No que isso pode resultar? Carvalho responde: “Isso é bom do ponto de vista do docente, que pode vislumbrar uma maneira de evoluir na competência digital, mas é bom sobretudo para a instituição universitária estabelecer uma política de formação docente”. O primeiro passo é fazer um diagnóstico, porque esse mapa de competência permite dizer para a IES quais pontos devem preocupá-la no processo de formação dos seus docentes.
Na pesquisa foi perguntado aos professores, em dois momentos diferentes, como eles classificavam sua competência digital. Mais da metade acredita estar no nível integrador-especialista, que são aqueles que já não só utilizam significativamente as novas tecnologias no ofício, como também criam estratégias por meio delas e buscam diversificação das ferramentas e plataformas.
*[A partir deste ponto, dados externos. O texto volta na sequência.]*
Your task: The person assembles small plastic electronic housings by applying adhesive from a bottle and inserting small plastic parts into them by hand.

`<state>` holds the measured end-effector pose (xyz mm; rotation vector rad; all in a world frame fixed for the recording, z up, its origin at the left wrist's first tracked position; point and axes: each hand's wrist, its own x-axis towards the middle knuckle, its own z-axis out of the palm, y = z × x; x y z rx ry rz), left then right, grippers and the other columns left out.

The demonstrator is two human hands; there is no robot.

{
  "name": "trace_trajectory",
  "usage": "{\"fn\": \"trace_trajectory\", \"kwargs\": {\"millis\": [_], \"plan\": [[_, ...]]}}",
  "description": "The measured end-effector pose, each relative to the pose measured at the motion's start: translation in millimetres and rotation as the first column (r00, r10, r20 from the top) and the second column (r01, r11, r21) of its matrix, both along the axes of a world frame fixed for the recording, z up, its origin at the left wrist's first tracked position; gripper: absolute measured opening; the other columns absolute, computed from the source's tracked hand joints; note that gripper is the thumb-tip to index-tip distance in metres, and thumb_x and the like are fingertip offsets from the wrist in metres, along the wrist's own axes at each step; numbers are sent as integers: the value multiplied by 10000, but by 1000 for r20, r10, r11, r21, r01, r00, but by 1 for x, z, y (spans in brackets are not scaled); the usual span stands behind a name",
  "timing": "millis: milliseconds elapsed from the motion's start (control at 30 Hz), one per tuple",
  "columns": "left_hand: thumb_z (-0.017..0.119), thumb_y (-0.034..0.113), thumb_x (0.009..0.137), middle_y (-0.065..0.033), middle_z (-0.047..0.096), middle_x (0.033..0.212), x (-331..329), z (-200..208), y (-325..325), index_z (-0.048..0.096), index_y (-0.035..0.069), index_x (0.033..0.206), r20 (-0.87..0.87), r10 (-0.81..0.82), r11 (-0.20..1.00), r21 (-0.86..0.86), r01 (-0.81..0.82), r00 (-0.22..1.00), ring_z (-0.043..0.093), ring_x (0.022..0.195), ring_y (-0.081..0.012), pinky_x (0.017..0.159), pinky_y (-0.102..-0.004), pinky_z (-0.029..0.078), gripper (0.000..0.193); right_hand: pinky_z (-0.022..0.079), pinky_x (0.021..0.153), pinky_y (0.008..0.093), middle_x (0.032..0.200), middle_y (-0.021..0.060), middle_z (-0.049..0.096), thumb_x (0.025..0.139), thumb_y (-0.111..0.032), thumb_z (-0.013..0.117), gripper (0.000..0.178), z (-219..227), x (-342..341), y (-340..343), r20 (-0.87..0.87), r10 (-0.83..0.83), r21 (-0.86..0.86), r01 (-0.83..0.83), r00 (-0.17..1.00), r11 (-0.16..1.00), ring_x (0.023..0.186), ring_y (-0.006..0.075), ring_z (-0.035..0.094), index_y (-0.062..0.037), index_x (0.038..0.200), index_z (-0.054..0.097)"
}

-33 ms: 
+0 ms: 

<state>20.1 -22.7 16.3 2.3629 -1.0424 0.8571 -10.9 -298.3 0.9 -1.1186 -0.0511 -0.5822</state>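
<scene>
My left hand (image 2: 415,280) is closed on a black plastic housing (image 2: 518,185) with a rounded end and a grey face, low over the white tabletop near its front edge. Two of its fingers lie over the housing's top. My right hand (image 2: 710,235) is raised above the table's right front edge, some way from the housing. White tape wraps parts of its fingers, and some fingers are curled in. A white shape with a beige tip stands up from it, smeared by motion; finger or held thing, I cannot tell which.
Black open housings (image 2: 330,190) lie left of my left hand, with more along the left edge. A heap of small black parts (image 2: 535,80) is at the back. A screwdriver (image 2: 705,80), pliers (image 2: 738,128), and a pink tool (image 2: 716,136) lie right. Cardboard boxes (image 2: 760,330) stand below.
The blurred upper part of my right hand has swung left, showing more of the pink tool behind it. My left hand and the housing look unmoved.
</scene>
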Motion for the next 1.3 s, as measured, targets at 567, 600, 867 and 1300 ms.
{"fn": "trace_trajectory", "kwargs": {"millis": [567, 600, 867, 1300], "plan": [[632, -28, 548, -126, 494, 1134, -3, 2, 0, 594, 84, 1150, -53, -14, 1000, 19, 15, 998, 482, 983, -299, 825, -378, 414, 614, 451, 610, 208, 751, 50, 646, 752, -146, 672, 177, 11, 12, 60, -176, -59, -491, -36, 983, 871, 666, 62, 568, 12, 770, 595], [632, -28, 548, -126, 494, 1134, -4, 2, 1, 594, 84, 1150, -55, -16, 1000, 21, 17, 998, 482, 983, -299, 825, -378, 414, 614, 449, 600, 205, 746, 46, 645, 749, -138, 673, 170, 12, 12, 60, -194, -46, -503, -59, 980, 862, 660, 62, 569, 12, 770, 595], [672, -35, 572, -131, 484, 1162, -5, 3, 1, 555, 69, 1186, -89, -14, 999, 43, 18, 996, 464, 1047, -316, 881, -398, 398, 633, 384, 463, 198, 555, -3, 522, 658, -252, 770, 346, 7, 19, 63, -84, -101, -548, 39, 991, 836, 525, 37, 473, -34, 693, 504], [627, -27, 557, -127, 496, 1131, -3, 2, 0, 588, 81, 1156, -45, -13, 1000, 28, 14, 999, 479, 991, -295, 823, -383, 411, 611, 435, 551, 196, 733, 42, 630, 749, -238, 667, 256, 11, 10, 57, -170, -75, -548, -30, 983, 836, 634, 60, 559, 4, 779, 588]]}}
Nesse sentido, o corpo docente da Faculdade de Informática e Administração Paulista (FIAP) pode afirmar estar realmente nesse nível. Segundo o pró-reitor Wagner Sanchez, o mindset de seus professores é mais aberto e atualizado nesse aspecto, desde antes da pandemia, por conta da vocação da FIAP pela inovação e tecnologia. Como todas as IES, a FIAP também teve de adaptar o modelo de ensino presencial para o remoto. “Investimos na capacitação para o novo modelo. Escolhemos uma ferramenta para gestão de aula e capacitamos os docentes. O formato acadêmico e pedagógico já estava impregnado em nossos professores”, conta.
Sanchez ainda enfatiza que professores utilizaram lousa eletrônica, tablet e ainda um outro, da disciplina de robótica, passou a utilizar três câmeras em suas aulas. Para o coordenador da Metared, uma pesquisa como essa permite acender o debate. A repercussão está sendo bastante interessante. No mês de maio, Carvalho teve reuniões com as universidades federais, estaduais e municipais que têm interesse em aplicar essa pesquisa.